[What you will do]:
For this listing, reproduce the line with "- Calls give", the line with "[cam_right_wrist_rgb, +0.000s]", and the lines between, exactly as they stand. Leave out pictures and all other lines.

[Input records]:
--*--

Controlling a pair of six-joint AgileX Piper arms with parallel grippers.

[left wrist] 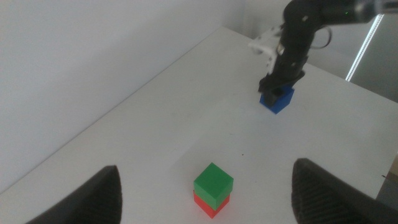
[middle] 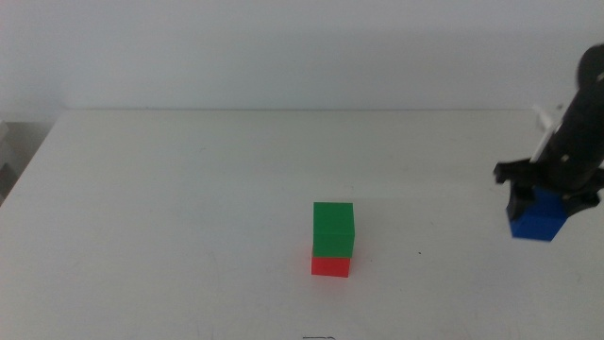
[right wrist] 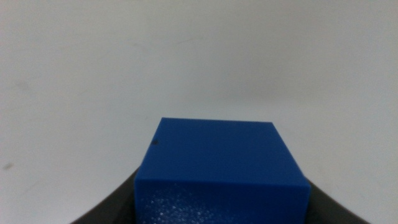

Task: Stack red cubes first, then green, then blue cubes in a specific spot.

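Note:
The green cube (middle: 333,229) sits squarely on the red cube (middle: 330,266) a little right of the table's middle; the left wrist view shows the same pair, green cube (left wrist: 213,181) over red cube (left wrist: 210,205). At the table's right side my right gripper (middle: 538,196) comes down over the blue cube (middle: 536,220), its jaws against the cube's sides. The blue cube (right wrist: 221,168) fills the space between the jaws in the right wrist view. My left gripper (left wrist: 208,183) hangs open, well back from the stack, with nothing in it.
The white table (middle: 170,208) ends at a pale wall behind. Its left edge (middle: 24,165) runs diagonally, with grey clutter beyond. The right arm (left wrist: 298,37) reaches in over the far right corner.

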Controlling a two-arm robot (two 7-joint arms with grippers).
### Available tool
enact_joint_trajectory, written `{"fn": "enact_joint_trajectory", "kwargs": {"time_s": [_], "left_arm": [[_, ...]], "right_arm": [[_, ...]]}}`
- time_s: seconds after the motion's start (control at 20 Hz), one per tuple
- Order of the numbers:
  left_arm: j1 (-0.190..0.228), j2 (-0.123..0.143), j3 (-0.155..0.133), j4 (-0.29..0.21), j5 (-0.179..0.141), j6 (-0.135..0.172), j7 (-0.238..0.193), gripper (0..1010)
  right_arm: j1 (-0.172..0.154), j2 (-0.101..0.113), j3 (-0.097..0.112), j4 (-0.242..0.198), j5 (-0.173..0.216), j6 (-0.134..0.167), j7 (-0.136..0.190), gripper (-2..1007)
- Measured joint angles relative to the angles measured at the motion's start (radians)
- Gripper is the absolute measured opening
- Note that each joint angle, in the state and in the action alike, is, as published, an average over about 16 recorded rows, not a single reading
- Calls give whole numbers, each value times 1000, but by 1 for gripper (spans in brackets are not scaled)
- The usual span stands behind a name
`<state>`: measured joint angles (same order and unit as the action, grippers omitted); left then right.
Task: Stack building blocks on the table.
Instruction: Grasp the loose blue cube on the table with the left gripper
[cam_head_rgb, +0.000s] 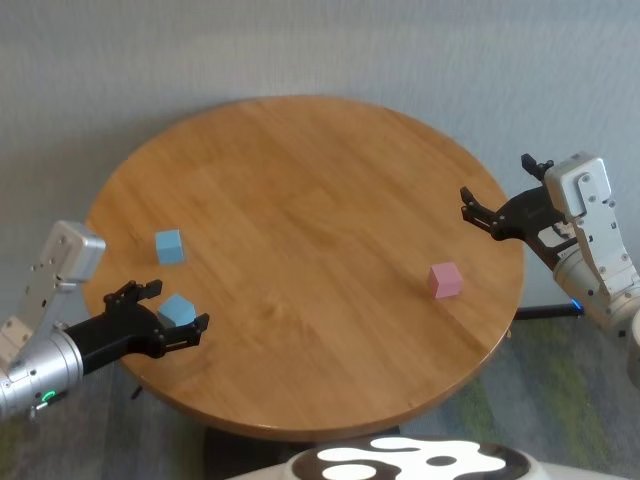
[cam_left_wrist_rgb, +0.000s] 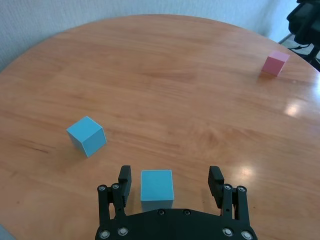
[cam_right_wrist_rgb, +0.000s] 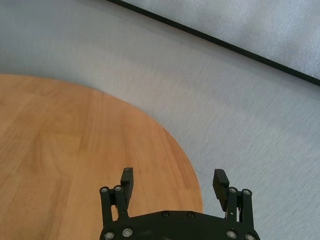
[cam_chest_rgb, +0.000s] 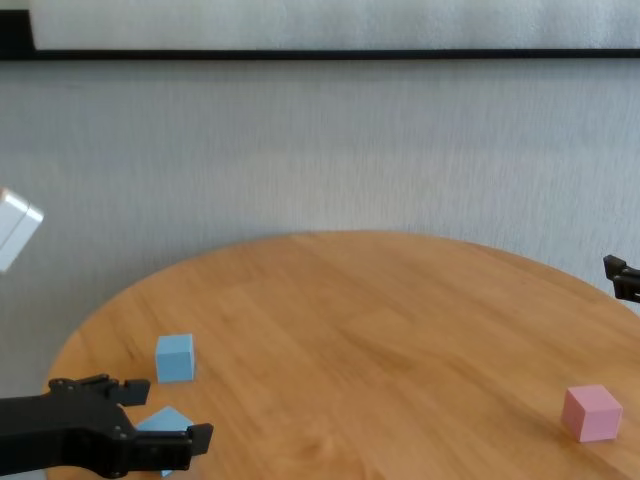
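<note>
So the three blocks are all sitting separately on the round wooden surface (cam_head_rgb: 300, 200), nothing stacked. One light blue block (cam_left_wrist_rgb: 156, 189) is near the surface's left edge, right between the fingers of the left claw (cam_left_wrist_rgb: 170, 184). That claw is spread wide, with a visible gap on both sides of the block in the left wrist view, so it's around the block but not gripping it. The block rests flat on the wood. The second light blue block (cam_head_rgb: 169, 246) sits just beyond it, a bit farther from the robot, turned at a slight angle and not touching anything. The pink block (cam_head_rgb: 445, 280) is way over on the right side of the surface, well apart from both blue ones. The right claw (cam_head_rgb: 482, 214) hangs over the right edge of the surface, beyond the pink block, also wide open with nothing in it. Behind the surface there's just a plain grey wall (cam_chest_rgb: 320, 150).
</note>
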<state>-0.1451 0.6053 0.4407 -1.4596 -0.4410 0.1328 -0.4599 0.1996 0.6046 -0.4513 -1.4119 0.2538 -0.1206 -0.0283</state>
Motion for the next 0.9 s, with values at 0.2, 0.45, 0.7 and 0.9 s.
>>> {"fn": "enact_joint_trajectory", "kwargs": {"time_s": [0.2, 0.45, 0.7, 0.9], "left_arm": [[0, -15, -9, 13, 5, 1, 1, 1000], [-4, -32, -17, 36, 12, 4, -6, 1000], [-11, -49, -23, 66, 20, 6, -13, 1000], [-17, -61, -27, 90, 27, 4, -19, 1000]], "right_arm": [[0, 0, 0, 0, 0, 0, 0, 1005], [0, 0, 0, 0, 0, 0, 0, 1005], [0, 0, 0, 0, 0, 0, 0, 1005], [0, 0, 0, 0, 0, 0, 0, 1005]]}}
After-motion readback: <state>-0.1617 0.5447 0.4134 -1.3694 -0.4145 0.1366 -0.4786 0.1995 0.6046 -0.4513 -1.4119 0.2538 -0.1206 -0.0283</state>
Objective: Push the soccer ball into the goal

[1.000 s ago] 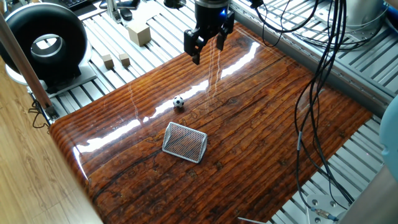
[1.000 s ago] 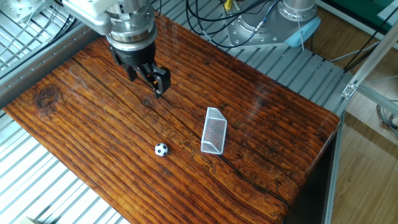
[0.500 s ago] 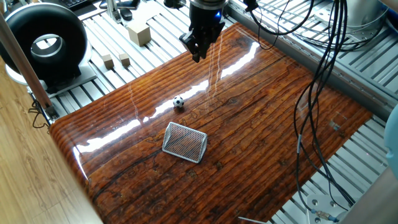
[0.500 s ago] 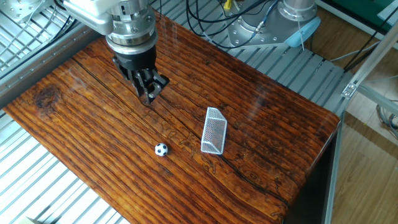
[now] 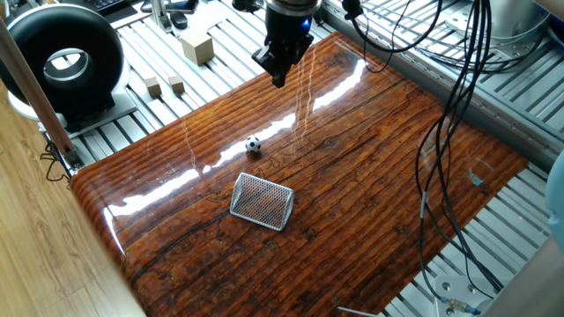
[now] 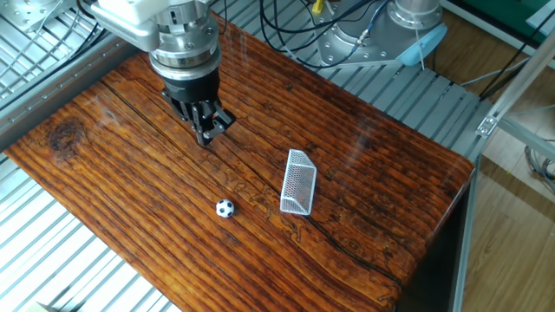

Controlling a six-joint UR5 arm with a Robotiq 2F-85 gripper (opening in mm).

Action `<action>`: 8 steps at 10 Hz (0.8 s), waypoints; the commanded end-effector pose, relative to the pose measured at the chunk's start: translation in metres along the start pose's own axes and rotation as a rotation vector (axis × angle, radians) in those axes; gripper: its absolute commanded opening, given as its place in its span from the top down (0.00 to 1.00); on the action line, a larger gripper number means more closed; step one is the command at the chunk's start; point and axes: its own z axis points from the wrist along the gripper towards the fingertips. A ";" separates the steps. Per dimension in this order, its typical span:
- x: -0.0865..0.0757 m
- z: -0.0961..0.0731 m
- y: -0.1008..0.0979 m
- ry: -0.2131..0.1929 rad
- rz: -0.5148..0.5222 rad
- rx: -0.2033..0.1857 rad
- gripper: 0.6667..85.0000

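The soccer ball [image 5: 253,145] is a tiny white ball with black patches on the wooden table top; it also shows in the other fixed view [image 6: 225,208]. The goal [image 5: 262,201] is a small silver wire-mesh frame a short way in front of the ball, also seen in the other view [image 6: 298,182]. My gripper [image 5: 279,77] hangs above the table's far edge, well behind the ball, with its fingers shut together and nothing between them. In the other view the gripper [image 6: 206,136] is up-left of the ball and the goal.
A large black ring-shaped device [image 5: 62,62] stands at the far left off the board. Small wooden cubes [image 5: 164,85] and a bigger block [image 5: 197,47] lie on the slatted surface behind. Black cables [image 5: 454,114] hang over the right side.
The gripper's fingers have closed from open to shut and it has turned about its axis. The ball and goal have not moved.
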 end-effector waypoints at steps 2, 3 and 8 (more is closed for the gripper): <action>-0.002 0.000 0.001 -0.006 0.006 -0.005 1.00; -0.002 0.000 0.002 -0.006 0.008 -0.008 1.00; -0.004 0.012 -0.004 -0.019 -0.006 0.024 1.00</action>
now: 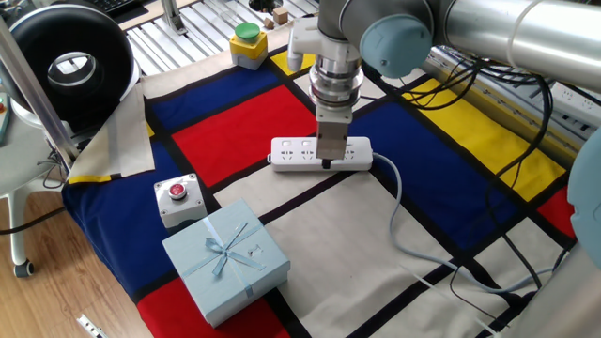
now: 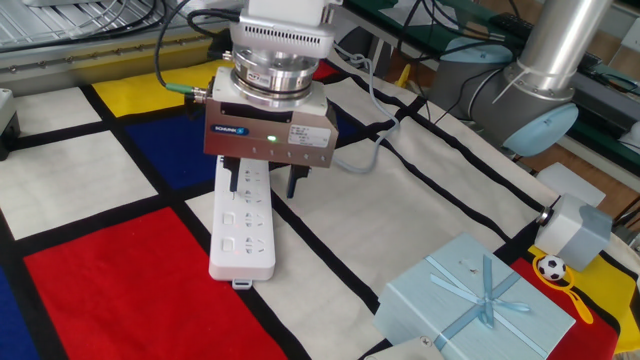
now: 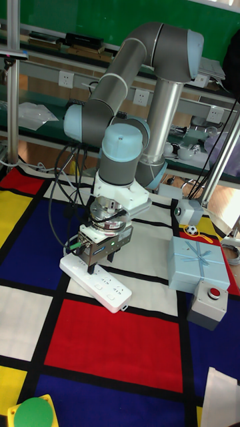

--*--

[Task result]:
- Calls give whole numbers, each value times 1000, but by 1 for gripper (spans in brackets are not scaled)
- The usual span stands behind a name
`<state>`: measured joint angles (same order and unit as the action, grippers omitted); left then right.
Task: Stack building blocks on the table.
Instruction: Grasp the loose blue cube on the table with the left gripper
[cam_head_rgb, +0.000s] 
[cam_left_wrist_rgb, +0.000s] 
[cam_right_wrist_rgb, +0.000s] 

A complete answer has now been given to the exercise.